Uniportal three-arm robotic-assisted thoracic surgery right upper lobe and carinal sleeve resection
Masters of Cardiothoracic Surgery

Uniportal three-arm robotic-assisted thoracic surgery right upper lobe and carinal sleeve resection

Ye Ning1#, Zhigang Chen2#, Wentian Zhang1#, Yuming Zhu1, Lei Jiang1

1Department of Thoracic Surgery, Shanghai Pulmonary Hospital, Tongji University School of Medicine, Shanghai, China; 2Department of Anesthesiology, Shanghai Pulmonary Hospital, Tongji University School of Medicine, Shanghai, China

#These authors contributed equally to this work.
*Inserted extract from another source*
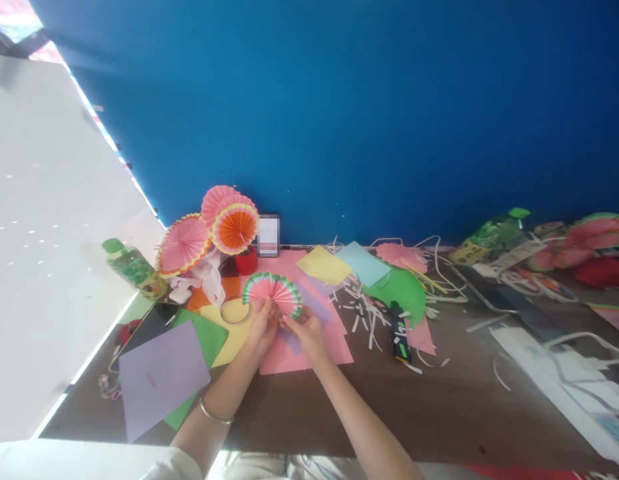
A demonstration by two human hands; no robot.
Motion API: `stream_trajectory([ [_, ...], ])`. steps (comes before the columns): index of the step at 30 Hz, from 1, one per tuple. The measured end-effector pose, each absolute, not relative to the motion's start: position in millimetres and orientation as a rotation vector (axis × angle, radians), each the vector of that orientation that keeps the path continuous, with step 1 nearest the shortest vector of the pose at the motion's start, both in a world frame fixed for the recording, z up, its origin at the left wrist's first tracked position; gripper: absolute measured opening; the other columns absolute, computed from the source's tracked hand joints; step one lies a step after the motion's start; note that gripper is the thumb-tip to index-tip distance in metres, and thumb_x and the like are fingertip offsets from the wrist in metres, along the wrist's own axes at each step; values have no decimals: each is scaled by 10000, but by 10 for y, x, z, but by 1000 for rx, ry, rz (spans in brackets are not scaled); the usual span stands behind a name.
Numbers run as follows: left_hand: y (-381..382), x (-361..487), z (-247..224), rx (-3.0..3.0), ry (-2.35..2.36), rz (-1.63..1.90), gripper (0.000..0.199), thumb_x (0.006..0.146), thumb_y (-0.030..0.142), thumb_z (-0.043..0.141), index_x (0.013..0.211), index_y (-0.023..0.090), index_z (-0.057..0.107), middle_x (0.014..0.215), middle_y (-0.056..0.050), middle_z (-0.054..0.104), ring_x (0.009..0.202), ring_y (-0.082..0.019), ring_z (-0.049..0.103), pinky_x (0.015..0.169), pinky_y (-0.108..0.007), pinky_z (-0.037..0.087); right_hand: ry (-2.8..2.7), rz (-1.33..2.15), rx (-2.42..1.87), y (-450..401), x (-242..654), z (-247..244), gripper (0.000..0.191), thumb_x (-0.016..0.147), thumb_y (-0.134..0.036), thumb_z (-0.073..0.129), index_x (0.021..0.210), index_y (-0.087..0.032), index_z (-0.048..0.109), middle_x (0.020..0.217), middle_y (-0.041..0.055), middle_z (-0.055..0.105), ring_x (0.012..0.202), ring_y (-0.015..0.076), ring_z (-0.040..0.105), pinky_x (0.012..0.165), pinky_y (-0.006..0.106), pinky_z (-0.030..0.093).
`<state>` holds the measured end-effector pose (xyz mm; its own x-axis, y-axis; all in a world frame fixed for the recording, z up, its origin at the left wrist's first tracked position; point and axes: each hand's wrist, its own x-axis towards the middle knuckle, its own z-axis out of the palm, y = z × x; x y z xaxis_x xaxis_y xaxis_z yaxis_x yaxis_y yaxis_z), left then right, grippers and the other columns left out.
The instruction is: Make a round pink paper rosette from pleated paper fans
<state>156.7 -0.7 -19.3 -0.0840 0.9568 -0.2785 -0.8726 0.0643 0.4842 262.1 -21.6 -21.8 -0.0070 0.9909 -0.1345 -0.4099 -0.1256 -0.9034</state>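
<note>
A pleated paper fan point(272, 291), pink with a green-and-white scalloped edge, is spread in a half circle between my two hands. My left hand point(263, 325) pinches its lower middle, the fingers closed on the folds. At the fan's lower right, my right hand point(305, 331) grips the paper between thumb and fingers. Beneath both hands lie pink paper sheets point(334, 343) and a lilac one. A roll of tape point(235, 312) rests on yellow paper just left of the fan. The fingertips are partly hidden behind the folds.
Finished round paper fans point(234, 227) stand at the back left near a green-capped bottle point(134, 267). A lilac sheet point(164, 377) lies front left. White paper strips point(372, 313) and a dark cutter point(400, 337) sit right of my hands. A power strip point(564, 387) occupies the right.
</note>
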Motion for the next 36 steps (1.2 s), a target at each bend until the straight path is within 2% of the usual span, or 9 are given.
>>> stream_trajectory([
  [4,-12,1549,-171,237,692,1460,306,569,245,775,646,165,490,591,55,549,581,-65,570,582,-176,430,-1062,1421,-1043,-269,2656,-63,458,580,-290,743,996,-176,590,991,77,661,946,244,607,856,394,473],
  [8,-26,1541,-103,330,770,1420,265,574,228,771,657,140,535,595,36,573,570,-65,566,586,-173,429,-1062,1360,-1022,-246,2806,64,397,679,-328,669,1045,-200,585,1102,71,619,1045,236,554,896,374,436],
  [11,-44,1566,-65,404,780,1381,252,549,204,781,662,130,567,626,18,602,596,-81,579,624,-191,445,-1032,1261,-1055,-197,2912,78,301,705,-339,644,968,-194,620,1026,65,647,979,224,581,873,364,440],
  [15,-86,1584,-34,535,799,1319,266,547,217,777,752,137,627,746,-35,661,690,-148,621,684,-258,473,-1023,1169,-1161,-168,2944,50,222,677,-341,666,832,-183,651,859,51,676,833,207,612,784,347,470],
  [18,-125,1566,26,631,957,1303,230,533,207,782,697,125,644,698,-55,668,666,-185,628,655,-280,481,-1086,1196,-1148,-170,2912,25,211,663,-337,675,805,-182,657,827,51,678,809,204,613,759,336,475],
  [21,-151,1561,126,592,1068,1328,191,521,196,787,598,126,628,593,-41,641,601,-186,614,618,-284,479,-1110,1200,-1133,-172,2887,-8,197,652,-331,684,778,-186,643,788,40,670,766,189,611,715,313,478],
  [30,-157,1640,248,382,1036,1412,199,518,164,787,557,127,595,562,-4,617,587,-156,600,665,-283,481,-1133,1212,-1148,-183,2872,-7,212,654,-375,670,694,-177,605,670,20,612,656,162,562,594,264,456],
  [36,-113,1665,46,305,841,1486,227,536,151,777,648,133,580,626,16,619,600,-117,602,670,-255,475,-1188,1204,-1127,-181,2862,-25,216,679,-386,651,707,-179,596,687,19,605,663,154,551,605,259,447],
])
Correspondence to: Prof. Lei Jiang; Prof. Yuming Zhu. Department of Thoracic Surgery, Shanghai Pulmonary Hospital, Tongji University School of Medicine, Shanghai, China. Email: jiangleiem@aliyun.com; ymzhu2005@aliyun.com.
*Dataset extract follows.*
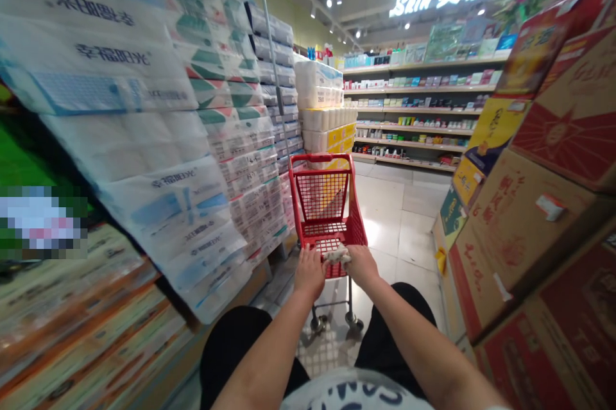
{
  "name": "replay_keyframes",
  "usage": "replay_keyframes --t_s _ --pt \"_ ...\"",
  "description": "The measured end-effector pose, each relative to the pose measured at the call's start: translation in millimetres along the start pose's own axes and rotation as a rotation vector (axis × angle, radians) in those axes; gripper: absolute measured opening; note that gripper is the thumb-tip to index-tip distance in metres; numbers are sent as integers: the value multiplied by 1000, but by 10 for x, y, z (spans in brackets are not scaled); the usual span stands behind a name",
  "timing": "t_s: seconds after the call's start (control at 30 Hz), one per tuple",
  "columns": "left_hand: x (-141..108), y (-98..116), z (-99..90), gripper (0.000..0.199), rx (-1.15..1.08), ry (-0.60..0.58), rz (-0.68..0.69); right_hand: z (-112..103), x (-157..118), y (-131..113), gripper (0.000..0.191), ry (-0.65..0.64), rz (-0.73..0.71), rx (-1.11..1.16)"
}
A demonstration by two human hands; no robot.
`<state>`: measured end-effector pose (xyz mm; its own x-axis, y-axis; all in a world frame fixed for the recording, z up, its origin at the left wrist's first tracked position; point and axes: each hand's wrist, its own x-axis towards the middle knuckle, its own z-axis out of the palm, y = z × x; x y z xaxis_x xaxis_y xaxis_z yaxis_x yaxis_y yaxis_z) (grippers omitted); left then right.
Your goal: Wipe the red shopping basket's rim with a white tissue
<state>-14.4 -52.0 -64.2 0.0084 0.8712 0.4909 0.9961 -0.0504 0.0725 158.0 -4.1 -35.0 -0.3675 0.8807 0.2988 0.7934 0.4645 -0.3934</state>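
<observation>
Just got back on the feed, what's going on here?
A person in a supermarket aisle has their left hand and right hand on the near end of a red shopping cart, with a crumpled white item bunched between them. Stacked packs of toilet paper line the left, cardboard cartons line the right, and stocked shelves stand ahead.

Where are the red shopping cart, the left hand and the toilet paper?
Red shopping cart (318,158), head view, top rim of the basket.
Left hand (310,274), head view, back of the hand.
Toilet paper (240,95), head view, a wrapped pack in the stack.
</observation>
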Motion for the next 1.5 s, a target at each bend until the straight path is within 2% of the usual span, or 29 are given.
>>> replay_keyframes --t_s 0.2,0.37,0.47,0.6,0.67,0.83,0.93,1.07,1.17,1.3,1.4,1.5 --pt "1 -37 -36 47 -7 -40 3 5 14 -217 35 -100 -132 7" --pt "-36 -61 -54 45 -9 -26 1 -133 47 -101 21 -99 -1 -73" --pt "-15 -9 -75 44 3 -56 -9 -66 61 -158 23 -93 24 -56" --pt "12 -4 -107 42 4 -114 2 92 59 -266 36 -94 -119 81" --pt "2 -33 -114 42 -5 -118 17 94 51 -200 39 -93 -149 137" --pt "-21 -48 -114 44 -16 -84 27 -24 33 64 29 -25 -49 133" --pt "0 -11 -122 45 -19 -107 11 10 39 -37 27 -18 -27 101" --pt "4 -23 -146 44 -8 -138 15 106 44 -234 38 -74 -148 133" --pt "-26 -67 -160 45 -3 -144 26 71 36 -134 39 -90 -162 143" --pt "-50 -70 -167 46 -15 -123 21 -37 36 94 31 -70 -69 101" --pt "-34 -51 -193 45 0 -128 23 -53 58 47 29 -82 -40 75" --pt "-16 -82 -252 42 31 -187 93 -26 71 -112 36 -135 -81 81"
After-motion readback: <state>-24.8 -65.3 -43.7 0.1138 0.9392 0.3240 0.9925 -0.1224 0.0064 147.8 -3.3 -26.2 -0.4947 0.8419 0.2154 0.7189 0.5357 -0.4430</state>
Submitted Oct 29, 2022. Accepted for publication Dec 29, 2022. Published online Jan 31 2023.

doi: 10.21037/acs-2022-urats-17

Video Uniportal three-arm robotic-assisted thoracic surgery (RATS) right upper lobe and carinal sleeve resection.

Clinical vignette

A 43-year-old male patient, suffering from airway irritation for two months with no hemoptysis, was sent to our clinic center. Computed tomography (CT) scan suggested a 4 cm lesion on the right upper lobe which invaded the carina. Bronchoscopy revealed an invasive lesion from carina to the bronchus of the right upper lobe. A stent was placed in the right main bronchus for ventilation. Biopsy of the tumor was carried out and suggested a neuroendocrine tumor

Surgical technique

Double-lumen tube intubation was used and the patient placed in a lateral decubitus position. A 3 cm incision in the 4th intercostal space between the anterior and middle axillary line was made as the approach for the surgery. A 30-degree camera, left and right arms, were all placed in this incision (arm 4 was canceled, and the camera port was in the middle on arm 2). The instruments used on the right hand included the cautery hook, curved scissors and needle holder Suture CutTM. The instrument used on the left hand included the fenestrated bipolar forceps. Additionally, an assistant surgeon used oval forceps to retract the lung, or suction to optimize the operative view. The assistant placed instruments through the same 4 cm incision.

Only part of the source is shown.